Real estate markets throughout the US are expected to vary widely in recovery times with some markets not expected to rebound to peak levels for over a decade. Other areas of the country are already seeing signs of progress and could return to previous highs within just a few years. See the following post from HousingWire for more on this.
Housing markets that experienced the greatest inflation in house prices — including certain metro areas in sand states California, Florida, Arizona and Nevada — will not see a return of peak-level home prices before 2025, according to financial services technology provider Fiserv.

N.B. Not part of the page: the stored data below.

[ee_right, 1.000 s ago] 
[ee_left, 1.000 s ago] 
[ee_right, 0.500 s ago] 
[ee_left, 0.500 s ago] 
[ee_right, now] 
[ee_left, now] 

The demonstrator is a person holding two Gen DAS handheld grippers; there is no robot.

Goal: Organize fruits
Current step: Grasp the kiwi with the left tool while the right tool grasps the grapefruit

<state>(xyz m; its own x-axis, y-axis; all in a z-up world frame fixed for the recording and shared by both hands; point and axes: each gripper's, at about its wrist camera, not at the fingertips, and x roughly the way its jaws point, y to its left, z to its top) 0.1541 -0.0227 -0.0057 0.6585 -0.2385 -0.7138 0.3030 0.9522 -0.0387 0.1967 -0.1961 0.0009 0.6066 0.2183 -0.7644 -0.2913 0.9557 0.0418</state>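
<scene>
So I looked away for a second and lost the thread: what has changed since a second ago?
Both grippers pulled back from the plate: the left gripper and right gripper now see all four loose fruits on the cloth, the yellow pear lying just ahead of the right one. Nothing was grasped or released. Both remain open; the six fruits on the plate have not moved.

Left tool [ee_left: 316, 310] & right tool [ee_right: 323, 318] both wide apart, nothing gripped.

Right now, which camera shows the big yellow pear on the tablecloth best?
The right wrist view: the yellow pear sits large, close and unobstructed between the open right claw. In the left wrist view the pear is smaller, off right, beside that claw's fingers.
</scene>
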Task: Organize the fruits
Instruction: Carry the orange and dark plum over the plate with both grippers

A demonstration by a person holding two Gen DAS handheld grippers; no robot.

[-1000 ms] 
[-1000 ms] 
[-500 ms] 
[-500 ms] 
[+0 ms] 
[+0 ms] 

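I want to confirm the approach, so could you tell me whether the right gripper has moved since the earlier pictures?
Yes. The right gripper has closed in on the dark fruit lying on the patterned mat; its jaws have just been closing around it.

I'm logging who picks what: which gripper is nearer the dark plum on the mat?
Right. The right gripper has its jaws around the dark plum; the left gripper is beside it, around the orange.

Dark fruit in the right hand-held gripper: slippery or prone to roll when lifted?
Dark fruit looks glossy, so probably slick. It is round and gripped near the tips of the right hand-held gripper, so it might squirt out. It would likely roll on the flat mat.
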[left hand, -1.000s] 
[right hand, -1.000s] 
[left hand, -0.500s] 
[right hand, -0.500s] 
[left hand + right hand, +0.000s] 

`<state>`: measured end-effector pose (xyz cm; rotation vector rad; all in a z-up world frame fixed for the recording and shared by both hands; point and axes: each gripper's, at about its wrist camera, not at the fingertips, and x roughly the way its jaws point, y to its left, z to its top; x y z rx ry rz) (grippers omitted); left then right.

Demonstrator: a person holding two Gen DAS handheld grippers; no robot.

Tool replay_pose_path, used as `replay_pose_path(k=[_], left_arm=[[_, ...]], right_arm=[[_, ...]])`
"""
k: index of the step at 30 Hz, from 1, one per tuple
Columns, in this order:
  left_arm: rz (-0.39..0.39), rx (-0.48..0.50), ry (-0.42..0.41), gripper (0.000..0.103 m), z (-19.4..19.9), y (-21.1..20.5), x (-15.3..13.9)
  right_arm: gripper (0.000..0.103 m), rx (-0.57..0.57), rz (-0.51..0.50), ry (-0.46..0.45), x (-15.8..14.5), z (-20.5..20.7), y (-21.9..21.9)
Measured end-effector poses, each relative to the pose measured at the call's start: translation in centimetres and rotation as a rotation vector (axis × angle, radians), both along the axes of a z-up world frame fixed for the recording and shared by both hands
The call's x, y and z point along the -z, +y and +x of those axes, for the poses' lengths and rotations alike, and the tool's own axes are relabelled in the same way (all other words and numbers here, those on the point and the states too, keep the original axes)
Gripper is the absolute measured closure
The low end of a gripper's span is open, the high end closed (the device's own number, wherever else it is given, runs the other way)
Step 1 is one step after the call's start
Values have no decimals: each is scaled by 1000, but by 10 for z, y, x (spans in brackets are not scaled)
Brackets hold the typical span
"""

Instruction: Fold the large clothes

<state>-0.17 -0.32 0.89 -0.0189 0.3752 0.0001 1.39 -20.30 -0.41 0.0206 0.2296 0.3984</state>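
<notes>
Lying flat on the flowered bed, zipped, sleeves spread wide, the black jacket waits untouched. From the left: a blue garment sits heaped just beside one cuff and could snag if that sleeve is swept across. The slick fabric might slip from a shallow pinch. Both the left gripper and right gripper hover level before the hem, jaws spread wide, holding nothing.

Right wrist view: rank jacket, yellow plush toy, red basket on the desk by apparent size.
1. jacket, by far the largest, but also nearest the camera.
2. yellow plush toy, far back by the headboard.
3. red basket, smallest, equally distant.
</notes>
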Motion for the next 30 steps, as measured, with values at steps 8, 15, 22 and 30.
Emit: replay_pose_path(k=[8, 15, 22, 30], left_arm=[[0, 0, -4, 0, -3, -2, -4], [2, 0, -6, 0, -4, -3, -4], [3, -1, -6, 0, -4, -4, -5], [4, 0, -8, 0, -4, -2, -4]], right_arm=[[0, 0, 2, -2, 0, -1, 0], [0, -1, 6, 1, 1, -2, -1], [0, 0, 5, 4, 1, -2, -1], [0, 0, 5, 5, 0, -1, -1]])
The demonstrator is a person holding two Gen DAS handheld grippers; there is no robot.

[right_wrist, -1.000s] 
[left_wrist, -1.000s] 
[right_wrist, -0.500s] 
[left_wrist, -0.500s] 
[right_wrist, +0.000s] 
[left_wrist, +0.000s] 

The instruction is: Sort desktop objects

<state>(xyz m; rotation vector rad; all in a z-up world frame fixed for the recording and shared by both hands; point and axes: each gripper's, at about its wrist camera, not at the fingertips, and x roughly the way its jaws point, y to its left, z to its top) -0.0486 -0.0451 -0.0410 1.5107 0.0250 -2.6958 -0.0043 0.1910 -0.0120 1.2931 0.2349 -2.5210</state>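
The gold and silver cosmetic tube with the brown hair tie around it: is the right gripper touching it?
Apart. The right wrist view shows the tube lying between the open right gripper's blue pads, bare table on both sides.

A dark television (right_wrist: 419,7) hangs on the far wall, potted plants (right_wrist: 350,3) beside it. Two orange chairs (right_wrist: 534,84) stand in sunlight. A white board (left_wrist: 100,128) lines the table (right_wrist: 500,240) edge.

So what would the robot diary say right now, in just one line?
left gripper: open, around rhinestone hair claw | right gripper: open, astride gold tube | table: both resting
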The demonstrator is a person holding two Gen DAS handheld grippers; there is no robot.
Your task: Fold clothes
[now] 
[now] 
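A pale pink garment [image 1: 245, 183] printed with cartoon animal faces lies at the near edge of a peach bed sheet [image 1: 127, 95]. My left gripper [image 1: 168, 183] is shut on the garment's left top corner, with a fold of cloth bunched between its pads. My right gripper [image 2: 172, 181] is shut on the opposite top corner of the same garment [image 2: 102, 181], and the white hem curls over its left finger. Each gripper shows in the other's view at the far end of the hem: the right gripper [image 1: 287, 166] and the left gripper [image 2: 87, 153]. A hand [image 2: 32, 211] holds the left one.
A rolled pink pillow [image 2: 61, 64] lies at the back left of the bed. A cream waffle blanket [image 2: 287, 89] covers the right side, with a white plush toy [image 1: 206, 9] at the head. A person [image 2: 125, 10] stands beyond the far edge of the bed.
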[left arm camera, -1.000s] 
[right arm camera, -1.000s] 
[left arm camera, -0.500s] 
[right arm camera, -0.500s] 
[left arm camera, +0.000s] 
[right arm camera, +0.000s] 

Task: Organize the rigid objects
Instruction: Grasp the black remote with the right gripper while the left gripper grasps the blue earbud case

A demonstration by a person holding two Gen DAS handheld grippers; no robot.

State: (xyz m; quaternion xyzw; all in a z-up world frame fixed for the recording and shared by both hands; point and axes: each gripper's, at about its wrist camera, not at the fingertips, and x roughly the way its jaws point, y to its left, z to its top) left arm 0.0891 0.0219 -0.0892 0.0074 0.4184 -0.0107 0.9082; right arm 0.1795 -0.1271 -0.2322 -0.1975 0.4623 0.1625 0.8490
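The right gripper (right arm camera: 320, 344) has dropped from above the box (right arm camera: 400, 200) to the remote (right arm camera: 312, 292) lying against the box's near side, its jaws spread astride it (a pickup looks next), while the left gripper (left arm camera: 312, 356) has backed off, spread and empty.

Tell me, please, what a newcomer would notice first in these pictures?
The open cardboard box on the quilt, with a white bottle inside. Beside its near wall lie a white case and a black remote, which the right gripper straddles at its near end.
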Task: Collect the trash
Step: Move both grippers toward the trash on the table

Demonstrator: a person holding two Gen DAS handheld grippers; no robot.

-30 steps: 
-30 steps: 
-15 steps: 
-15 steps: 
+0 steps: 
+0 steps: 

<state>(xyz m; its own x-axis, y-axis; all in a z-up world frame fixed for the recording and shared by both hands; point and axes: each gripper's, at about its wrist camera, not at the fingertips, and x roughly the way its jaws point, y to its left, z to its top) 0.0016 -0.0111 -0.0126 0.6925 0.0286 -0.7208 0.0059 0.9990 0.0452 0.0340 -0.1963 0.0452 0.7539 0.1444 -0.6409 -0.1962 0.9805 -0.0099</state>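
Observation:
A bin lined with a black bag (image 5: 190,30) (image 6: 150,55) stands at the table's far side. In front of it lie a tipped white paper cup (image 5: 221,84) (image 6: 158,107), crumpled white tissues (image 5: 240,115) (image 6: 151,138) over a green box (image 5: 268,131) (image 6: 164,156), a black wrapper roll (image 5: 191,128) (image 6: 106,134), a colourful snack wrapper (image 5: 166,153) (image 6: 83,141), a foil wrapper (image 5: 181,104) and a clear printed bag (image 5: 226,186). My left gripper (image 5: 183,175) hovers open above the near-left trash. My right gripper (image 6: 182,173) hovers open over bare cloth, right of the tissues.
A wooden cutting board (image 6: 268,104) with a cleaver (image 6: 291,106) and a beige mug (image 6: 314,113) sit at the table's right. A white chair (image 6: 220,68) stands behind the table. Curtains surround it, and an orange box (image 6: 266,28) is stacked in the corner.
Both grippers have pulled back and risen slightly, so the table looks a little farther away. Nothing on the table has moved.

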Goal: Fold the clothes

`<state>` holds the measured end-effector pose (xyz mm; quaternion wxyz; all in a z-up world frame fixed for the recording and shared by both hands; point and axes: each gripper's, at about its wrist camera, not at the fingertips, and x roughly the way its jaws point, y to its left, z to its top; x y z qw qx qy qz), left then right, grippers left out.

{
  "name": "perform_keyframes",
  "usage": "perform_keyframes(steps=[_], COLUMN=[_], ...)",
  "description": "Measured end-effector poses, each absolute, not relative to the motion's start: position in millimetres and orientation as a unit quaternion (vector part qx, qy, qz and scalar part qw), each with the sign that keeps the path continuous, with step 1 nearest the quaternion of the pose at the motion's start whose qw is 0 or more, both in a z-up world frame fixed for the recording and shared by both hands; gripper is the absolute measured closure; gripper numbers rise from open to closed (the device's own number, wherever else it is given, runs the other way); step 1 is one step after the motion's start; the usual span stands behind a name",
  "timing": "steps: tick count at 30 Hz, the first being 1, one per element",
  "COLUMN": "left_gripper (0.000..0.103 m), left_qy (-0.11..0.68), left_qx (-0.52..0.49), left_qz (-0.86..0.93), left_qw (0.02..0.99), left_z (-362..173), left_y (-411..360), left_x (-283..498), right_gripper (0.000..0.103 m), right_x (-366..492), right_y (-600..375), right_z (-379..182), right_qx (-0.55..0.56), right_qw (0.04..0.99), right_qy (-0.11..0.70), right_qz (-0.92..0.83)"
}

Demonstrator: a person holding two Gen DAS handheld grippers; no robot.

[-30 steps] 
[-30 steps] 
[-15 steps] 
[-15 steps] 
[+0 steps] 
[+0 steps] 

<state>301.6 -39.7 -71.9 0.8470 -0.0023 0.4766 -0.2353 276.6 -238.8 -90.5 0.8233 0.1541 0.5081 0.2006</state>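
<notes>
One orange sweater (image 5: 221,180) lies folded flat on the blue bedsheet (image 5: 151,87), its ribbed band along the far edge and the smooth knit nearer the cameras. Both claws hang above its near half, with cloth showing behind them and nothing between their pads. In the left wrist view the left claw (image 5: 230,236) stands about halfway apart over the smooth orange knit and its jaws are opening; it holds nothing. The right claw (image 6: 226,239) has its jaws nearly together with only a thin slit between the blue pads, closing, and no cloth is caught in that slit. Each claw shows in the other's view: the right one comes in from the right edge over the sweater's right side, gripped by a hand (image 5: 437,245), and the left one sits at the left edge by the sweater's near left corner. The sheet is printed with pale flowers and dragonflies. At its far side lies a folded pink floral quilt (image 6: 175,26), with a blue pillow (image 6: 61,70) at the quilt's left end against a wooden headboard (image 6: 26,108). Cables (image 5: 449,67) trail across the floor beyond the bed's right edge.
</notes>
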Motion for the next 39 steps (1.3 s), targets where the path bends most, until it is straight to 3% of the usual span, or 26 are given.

According to the Fiserv Case-Shiller indices measuring historical home price data and forecasts for more than 375 local markets, scattered metropolitan areas could recover home prices before 2013 (highlighted below, in blue):
“Nationally, Fiserv Case-Shiller data points to a further 7% decline in home prices through the end of this year, with a prolonged recovery beginning early in 2011. In many markets, the emphasis is on the word ‘prolonged,’” said Fiserv chief economist David Stiff in a statement this week.
Other factors besides a run-up in house prices are dragging down recovery times in the industrial Midwest — including Michigan, Indiana and Ohio — where steep job losses in the manufacturing sector could keep housing demand low for some time.
But the data is not “uniformly grim” across all states, Stiff added.
A number of trends have defined initial signs of recovery in the housing market in recent months, including rising home sales. In particular, Pittsburgh, PA; Columbia, SC; and several metropolitan areas in Texas, Washington and upstate New York could see peak-level prices return within the next few years.